(Excerpts from a dataset)

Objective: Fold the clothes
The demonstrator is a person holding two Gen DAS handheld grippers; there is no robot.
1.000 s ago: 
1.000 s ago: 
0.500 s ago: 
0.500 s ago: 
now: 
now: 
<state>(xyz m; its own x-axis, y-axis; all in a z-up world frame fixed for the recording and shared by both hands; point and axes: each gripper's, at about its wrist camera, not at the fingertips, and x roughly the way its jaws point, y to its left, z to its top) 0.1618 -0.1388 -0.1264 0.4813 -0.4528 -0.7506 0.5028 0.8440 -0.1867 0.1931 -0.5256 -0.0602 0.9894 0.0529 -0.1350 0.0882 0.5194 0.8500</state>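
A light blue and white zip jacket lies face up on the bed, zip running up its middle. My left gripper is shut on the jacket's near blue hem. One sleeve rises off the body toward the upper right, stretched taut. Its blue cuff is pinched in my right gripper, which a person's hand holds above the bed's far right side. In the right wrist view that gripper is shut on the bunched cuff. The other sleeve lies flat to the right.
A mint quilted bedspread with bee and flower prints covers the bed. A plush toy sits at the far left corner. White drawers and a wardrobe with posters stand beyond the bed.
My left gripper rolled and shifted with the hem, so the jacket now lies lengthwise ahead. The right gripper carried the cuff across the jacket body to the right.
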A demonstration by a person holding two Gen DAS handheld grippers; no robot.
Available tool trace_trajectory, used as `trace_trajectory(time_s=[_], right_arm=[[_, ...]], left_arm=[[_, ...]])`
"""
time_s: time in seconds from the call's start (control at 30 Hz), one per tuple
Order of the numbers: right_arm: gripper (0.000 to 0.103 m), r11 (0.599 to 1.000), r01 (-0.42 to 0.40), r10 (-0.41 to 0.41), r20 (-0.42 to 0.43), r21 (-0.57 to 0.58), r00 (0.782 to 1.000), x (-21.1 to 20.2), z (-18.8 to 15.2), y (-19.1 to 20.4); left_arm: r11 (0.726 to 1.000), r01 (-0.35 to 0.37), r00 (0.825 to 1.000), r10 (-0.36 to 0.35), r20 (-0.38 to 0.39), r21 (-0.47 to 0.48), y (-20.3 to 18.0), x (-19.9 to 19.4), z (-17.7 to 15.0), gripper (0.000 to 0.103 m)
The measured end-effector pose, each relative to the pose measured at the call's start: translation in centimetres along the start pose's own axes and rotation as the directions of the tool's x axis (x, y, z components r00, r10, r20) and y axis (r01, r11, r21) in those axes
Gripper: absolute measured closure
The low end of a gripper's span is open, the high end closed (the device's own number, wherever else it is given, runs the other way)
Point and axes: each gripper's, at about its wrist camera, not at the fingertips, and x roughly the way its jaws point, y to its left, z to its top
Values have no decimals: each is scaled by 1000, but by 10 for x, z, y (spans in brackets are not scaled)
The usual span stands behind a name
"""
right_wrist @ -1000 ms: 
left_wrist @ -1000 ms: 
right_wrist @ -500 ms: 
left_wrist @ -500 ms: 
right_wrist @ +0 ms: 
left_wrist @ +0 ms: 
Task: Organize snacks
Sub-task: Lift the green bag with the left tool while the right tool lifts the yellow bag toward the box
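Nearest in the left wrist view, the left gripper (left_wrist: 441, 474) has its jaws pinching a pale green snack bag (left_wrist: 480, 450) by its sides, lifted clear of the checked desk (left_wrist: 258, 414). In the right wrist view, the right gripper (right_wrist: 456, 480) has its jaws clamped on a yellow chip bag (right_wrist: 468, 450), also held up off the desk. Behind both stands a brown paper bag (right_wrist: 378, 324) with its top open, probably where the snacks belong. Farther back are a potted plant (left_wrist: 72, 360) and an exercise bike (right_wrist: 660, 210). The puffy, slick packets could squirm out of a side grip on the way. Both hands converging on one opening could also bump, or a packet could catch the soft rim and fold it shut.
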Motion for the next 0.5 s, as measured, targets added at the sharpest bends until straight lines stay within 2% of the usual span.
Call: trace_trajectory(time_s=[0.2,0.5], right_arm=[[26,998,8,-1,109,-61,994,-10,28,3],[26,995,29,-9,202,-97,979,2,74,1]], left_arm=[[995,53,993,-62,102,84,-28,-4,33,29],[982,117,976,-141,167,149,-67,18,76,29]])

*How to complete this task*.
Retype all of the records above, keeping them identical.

*Exercise response*.
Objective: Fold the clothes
The demonstrator is a person holding two Gen DAS handheld grippers; there is no robot.
1.000 s ago: 
1.000 s ago: 
0.500 s ago: 
0.500 s ago: 
now: 
now: 
<state>(xyz m; its own x-axis, y-axis; all in a z-up world frame fixed for the recording and shared by both hands; point and axes: each gripper's, at about its wrist camera, not at the fingertips, and x roughly the way its jaws point, y to its left, z to its top) 0.1618 -0.1388 -0.1264 0.4813 -0.4528 -0.7506 0.5028 0.8440 -0.1867 0.1931 -0.5256 -0.0602 0.9894 0.0529 -0.1350 0.0882 0.5194 0.8500</state>
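A light blue and white zip jacket lies face up on the bed, zip running up its middle. My left gripper is shut on the jacket's near blue hem. One sleeve rises off the body toward the upper right, stretched taut. Its blue cuff is pinched in my right gripper, which a person's hand holds above the bed's far right side. In the right wrist view that gripper is shut on the bunched cuff. The other sleeve lies flat to the right.
A mint quilted bedspread with bee and flower prints covers the bed. A plush toy sits at the far left corner. White drawers and a wardrobe with posters stand beyond the bed.
My left gripper rolled and shifted with the hem, so the jacket now lies lengthwise ahead. The right gripper carried the cuff across the jacket body to the right.
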A demonstration by a person holding two Gen DAS handheld grippers; no robot.
Available tool trace_trajectory, used as `trace_trajectory(time_s=[_], right_arm=[[_, ...]], left_arm=[[_, ...]])`
"""
time_s: time in seconds from the call's start (control at 30 Hz), one per tuple
Order of the numbers: right_arm: gripper (0.000 to 0.103 m), r11 (0.599 to 1.000), r01 (-0.42 to 0.40), r10 (-0.41 to 0.41), r20 (-0.42 to 0.43), r21 (-0.57 to 0.58), r00 (0.782 to 1.000), x (-21.1 to 20.2), z (-18.8 to 15.2), y (-19.1 to 20.4); left_arm: r11 (0.726 to 1.000), r01 (-0.35 to 0.37), r00 (0.825 to 1.000), r10 (-0.36 to 0.35), r20 (-0.38 to 0.39), r21 (-0.47 to 0.48), y (-20.3 to 18.0), x (-19.9 to 19.4), z (-17.7 to 15.0), gripper (0.000 to 0.103 m)
The measured end-effector pose, each relative to the pose measured at the call's start: translation in centimetres along the start pose's own axes and rotation as the directions of the tool's x axis (x, y, z components r00, r10, r20) and y axis (r01, r11, r21) in those axes
Gripper: absolute measured closure
The low end of a gripper's span is open, the high end closed (the device's own number, wherever else it is given, runs the other way)
Point and axes: each gripper's, at about its wrist camera, not at the fingertips, and x roughly the way its jaws point, y to its left, z to its top
Values have no decimals: each is scaled by 1000, but by 10 for x, z, y (spans in brackets are not scaled)
The usual span stands behind a name
"""
right_wrist @ -1000 ms: 
left_wrist @ -1000 ms: 
right_wrist @ -500 ms: 
left_wrist @ -500 ms: 
right_wrist @ +0 ms: 
left_wrist @ +0 ms: 
Task: Organize snacks
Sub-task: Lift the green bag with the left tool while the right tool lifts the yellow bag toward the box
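Nearest in the left wrist view, the left gripper (left_wrist: 441, 474) has its jaws pinching a pale green snack bag (left_wrist: 480, 450) by its sides, lifted clear of the checked desk (left_wrist: 258, 414). In the right wrist view, the right gripper (right_wrist: 456, 480) has its jaws clamped on a yellow chip bag (right_wrist: 468, 450), also held up off the desk. Behind both stands a brown paper bag (right_wrist: 378, 324) with its top open, probably where the snacks belong. Farther back are a potted plant (left_wrist: 72, 360) and an exercise bike (right_wrist: 660, 210). The puffy, slick packets could squirm out of a side grip on the way. Both hands converging on one opening could also bump, or a packet could catch the soft rim and fold it shut.
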Motion for the next 0.5 s, as measured, targets added at the sharpest bends until straight lines stay within 2% of the usual span.
Call: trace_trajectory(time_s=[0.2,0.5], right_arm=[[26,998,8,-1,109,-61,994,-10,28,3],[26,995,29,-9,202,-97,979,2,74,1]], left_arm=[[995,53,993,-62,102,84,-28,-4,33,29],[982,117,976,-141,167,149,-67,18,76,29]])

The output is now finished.